__WORK REQUEST__
Find every line in the records below that holds the word "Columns", and copy it out.

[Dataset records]
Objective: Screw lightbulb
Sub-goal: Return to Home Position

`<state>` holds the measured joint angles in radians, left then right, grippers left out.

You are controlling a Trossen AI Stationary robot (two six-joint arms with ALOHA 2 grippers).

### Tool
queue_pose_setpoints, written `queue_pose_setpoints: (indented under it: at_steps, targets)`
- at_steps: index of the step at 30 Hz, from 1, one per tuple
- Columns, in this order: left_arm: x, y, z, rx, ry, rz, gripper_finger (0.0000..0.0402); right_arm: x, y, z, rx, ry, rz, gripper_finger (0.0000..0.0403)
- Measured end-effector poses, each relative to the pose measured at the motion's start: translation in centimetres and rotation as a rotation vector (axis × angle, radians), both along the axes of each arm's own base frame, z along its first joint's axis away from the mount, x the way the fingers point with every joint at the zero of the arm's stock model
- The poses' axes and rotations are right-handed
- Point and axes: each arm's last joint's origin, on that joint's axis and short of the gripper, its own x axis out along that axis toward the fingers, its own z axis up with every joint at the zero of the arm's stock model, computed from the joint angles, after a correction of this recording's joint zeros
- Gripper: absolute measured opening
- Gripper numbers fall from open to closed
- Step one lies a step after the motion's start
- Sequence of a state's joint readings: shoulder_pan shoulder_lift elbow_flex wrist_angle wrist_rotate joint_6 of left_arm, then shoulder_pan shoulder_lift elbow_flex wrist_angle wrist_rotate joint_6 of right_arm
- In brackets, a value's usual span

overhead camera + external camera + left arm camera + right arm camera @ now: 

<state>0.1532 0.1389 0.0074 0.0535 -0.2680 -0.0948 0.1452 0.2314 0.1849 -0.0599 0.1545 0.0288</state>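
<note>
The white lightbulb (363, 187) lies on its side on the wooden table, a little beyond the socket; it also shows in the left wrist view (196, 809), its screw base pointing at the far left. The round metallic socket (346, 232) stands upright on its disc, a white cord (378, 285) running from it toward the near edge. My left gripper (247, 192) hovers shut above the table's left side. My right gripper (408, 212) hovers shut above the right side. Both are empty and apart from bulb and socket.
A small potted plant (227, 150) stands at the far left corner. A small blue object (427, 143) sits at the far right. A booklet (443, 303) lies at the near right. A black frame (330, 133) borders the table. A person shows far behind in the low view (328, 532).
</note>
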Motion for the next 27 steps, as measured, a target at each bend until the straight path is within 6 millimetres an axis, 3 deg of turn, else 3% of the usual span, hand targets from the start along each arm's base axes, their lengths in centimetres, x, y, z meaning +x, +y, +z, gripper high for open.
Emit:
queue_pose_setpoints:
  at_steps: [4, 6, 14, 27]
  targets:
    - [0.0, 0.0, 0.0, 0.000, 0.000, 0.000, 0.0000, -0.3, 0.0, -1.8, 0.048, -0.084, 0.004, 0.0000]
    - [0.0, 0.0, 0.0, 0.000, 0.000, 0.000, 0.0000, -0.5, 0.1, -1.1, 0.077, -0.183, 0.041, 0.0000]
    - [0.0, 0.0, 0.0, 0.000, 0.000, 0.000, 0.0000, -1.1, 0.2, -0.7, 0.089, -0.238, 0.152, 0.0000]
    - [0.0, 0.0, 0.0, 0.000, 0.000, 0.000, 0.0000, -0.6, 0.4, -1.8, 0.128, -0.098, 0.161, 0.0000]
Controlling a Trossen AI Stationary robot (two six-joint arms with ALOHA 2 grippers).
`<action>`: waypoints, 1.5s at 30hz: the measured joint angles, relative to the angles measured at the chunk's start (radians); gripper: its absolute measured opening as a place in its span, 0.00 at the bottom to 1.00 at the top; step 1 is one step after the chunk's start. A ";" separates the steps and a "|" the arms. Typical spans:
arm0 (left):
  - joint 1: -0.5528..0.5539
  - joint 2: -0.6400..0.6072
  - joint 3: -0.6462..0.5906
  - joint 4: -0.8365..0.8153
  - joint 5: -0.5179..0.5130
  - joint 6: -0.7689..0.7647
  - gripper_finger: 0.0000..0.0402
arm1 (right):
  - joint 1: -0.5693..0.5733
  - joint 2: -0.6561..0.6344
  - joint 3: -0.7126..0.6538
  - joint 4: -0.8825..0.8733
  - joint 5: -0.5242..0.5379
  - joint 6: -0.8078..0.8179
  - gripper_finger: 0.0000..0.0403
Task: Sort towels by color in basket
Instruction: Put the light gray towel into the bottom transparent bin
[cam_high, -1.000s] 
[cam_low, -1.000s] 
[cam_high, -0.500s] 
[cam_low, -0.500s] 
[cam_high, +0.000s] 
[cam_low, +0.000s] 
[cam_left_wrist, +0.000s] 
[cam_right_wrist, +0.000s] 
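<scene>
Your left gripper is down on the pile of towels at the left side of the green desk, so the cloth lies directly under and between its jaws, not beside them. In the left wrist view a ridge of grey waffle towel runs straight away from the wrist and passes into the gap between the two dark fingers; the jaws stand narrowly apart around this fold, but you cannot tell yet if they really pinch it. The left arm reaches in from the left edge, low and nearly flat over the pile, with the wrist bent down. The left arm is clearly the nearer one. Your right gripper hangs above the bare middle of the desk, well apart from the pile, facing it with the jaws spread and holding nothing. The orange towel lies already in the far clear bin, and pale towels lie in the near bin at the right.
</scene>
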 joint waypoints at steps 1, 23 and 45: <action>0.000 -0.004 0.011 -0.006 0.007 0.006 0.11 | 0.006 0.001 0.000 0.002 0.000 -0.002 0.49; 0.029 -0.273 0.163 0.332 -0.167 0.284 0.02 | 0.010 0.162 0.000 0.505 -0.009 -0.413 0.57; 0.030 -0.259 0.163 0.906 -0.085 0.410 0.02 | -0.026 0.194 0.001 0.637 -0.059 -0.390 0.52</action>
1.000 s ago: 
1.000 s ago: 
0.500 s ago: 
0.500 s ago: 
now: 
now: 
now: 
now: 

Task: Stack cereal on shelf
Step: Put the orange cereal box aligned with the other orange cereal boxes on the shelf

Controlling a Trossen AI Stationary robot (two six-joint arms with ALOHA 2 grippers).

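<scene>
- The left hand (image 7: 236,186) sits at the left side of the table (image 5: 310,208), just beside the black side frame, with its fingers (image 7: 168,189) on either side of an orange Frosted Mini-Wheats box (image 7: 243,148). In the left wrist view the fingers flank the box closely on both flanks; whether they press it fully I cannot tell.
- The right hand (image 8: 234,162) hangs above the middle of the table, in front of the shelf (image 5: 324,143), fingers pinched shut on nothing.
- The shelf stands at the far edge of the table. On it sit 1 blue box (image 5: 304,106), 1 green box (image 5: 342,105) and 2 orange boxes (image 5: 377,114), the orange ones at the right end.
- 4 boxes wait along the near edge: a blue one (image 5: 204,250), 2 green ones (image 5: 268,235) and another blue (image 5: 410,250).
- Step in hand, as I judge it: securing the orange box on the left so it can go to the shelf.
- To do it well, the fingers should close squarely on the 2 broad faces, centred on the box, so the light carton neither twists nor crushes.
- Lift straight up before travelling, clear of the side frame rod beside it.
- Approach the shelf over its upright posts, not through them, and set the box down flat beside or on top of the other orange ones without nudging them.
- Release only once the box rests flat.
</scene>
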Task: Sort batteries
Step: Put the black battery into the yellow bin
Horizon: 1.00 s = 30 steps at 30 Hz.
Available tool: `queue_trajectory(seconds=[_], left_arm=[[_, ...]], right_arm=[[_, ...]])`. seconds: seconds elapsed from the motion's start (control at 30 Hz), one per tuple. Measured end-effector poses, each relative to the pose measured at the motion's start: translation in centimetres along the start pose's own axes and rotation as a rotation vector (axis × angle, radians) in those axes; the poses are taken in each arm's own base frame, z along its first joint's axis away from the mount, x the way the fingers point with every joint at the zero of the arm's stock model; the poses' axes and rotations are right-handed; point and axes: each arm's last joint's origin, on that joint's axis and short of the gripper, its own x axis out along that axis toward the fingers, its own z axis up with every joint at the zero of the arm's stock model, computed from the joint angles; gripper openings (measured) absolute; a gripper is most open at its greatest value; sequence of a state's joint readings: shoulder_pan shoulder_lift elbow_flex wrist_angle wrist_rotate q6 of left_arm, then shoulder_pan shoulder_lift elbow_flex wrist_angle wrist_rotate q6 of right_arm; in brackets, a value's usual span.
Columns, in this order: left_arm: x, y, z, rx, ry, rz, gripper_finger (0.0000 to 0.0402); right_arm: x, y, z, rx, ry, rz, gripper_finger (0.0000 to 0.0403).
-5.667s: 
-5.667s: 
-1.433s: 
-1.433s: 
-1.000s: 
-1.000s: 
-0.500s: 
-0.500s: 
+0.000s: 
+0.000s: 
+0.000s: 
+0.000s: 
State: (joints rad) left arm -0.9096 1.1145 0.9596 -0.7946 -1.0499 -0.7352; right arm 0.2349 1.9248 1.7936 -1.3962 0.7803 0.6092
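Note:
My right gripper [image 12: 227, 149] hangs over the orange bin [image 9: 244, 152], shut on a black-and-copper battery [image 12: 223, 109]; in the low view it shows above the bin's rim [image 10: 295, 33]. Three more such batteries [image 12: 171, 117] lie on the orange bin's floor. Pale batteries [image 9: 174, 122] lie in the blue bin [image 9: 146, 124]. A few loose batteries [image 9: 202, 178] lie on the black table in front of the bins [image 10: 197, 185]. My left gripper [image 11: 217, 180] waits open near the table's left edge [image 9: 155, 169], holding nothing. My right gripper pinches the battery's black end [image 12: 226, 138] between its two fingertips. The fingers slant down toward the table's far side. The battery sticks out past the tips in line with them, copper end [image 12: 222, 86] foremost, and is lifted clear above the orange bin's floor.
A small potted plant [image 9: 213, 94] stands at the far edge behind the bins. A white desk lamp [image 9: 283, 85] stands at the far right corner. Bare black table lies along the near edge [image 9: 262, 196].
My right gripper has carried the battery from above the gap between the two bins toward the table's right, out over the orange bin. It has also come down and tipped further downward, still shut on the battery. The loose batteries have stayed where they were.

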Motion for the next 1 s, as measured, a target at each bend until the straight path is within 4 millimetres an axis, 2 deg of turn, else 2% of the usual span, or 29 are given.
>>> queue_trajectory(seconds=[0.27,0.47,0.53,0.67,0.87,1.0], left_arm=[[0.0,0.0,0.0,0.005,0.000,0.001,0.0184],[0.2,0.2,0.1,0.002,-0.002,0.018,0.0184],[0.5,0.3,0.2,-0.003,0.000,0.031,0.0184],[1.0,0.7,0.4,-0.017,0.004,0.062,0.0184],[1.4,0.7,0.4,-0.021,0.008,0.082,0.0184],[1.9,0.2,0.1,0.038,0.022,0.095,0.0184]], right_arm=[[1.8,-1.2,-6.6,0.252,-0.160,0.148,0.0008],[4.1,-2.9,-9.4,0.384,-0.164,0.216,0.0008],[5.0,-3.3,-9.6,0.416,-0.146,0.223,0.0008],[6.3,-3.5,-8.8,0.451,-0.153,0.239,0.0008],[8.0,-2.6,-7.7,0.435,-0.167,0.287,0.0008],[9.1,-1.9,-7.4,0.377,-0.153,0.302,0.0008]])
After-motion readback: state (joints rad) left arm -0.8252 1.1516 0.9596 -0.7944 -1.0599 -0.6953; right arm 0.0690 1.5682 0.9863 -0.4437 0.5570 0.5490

__WRITTEN SOLUTION__
- Columns, in this order: left_arm: x, y, z, rx, ry, rz, gripper_finger (0.0000..0.0402); right_arm: x, y, z, rx, ry, rz, gripper_finger (0.0000..0.0403)
Columns, in this order: left_arm: x, y, z, rx, ry, rz, gripper_finger (0.0000 to 0.0402); right_arm: x, y, z, rx, ry, rz, gripper_finger (0.0000 to 0.0403).

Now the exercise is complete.